Озабоченность переросла в подозрение, и она заявила:
– Когда ты берешь попутчика, надо по крайней мере заправлять машину. Это безответственно с твоей стороны…
– Я заправился. Но мы проехали уже немало. Надо было дозаправиться.
– Вот поэтому-то я и решила остановиться на заправке.
– Полное вранье! Вы хотели съесть шоколадный батончик.
– А ты должен бы воспользоваться остановкой, чтобы наполнить бак. Это твоя обязанность, ты же водитель.
– Я бы так и сделал, если бы вы не выскочили из машины, как Ямакаси-диабетик[44]
. А потом это ограбление, полиция. Мы так срочно уехали, что я не успел.Старая дама насупилась и тяжело вздохнула.
– Ладно, прощаю тебя.
Алекс прикусил губу, чтобы не нагрубить в ответ. Конечно, кто-то из них двоих должен быть ответственным взрослым.

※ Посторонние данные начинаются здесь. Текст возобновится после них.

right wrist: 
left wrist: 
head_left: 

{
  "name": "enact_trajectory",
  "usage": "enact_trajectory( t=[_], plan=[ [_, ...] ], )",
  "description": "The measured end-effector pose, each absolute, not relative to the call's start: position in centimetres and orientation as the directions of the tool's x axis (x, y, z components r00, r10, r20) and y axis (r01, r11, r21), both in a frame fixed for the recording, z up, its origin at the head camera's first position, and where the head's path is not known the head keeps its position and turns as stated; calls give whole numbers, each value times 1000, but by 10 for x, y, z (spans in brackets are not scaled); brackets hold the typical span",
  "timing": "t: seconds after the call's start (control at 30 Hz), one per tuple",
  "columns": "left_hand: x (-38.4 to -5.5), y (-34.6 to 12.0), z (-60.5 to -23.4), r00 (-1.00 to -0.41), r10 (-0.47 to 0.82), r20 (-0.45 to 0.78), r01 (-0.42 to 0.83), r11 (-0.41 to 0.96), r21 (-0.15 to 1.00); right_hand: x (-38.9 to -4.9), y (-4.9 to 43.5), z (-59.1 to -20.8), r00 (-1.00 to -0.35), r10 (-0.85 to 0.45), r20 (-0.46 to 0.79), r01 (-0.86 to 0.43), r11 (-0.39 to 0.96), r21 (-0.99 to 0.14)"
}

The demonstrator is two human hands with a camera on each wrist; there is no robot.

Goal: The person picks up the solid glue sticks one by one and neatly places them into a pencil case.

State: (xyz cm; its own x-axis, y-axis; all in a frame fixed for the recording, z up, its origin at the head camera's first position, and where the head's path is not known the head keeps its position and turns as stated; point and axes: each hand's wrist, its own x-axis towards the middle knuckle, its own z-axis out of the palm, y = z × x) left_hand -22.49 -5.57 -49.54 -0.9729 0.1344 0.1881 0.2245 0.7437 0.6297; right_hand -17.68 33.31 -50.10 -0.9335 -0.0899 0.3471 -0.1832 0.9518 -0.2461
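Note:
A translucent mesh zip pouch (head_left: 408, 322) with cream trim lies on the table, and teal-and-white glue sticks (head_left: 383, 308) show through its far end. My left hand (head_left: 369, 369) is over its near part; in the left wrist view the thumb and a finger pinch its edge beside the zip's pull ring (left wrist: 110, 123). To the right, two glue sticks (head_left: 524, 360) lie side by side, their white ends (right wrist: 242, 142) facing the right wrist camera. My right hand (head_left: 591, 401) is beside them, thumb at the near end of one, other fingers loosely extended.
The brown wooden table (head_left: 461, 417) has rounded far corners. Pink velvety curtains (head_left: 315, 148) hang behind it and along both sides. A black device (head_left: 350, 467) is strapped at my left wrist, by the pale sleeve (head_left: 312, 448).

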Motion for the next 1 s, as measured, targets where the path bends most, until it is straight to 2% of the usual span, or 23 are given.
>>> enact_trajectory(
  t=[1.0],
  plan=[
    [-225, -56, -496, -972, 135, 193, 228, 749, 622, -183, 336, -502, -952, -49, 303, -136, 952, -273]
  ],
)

Он снова посмотрел на индикатор. Ему показалось, что он становится все краснее и краснее, что он уже почти раскален. Красная точка приводила молодого человека в отчаяние, доказывая неизбежный провал предпринятых ими усилий. Их поймают, потому что у него закончился бензин. Господи, какой он идиот. Макс с тоской посмотрел на свой костюм. В нем он чувствовал себя смешным, не достойным его носить. Он не способен даже заправиться. Он почувствовал, как к нему возвращается старое знакомое чувство, которое давит на грудь и выстукивает молоточками в его мозгу привычные обесценивающие клише. Он ничтожество. Он бестолочь.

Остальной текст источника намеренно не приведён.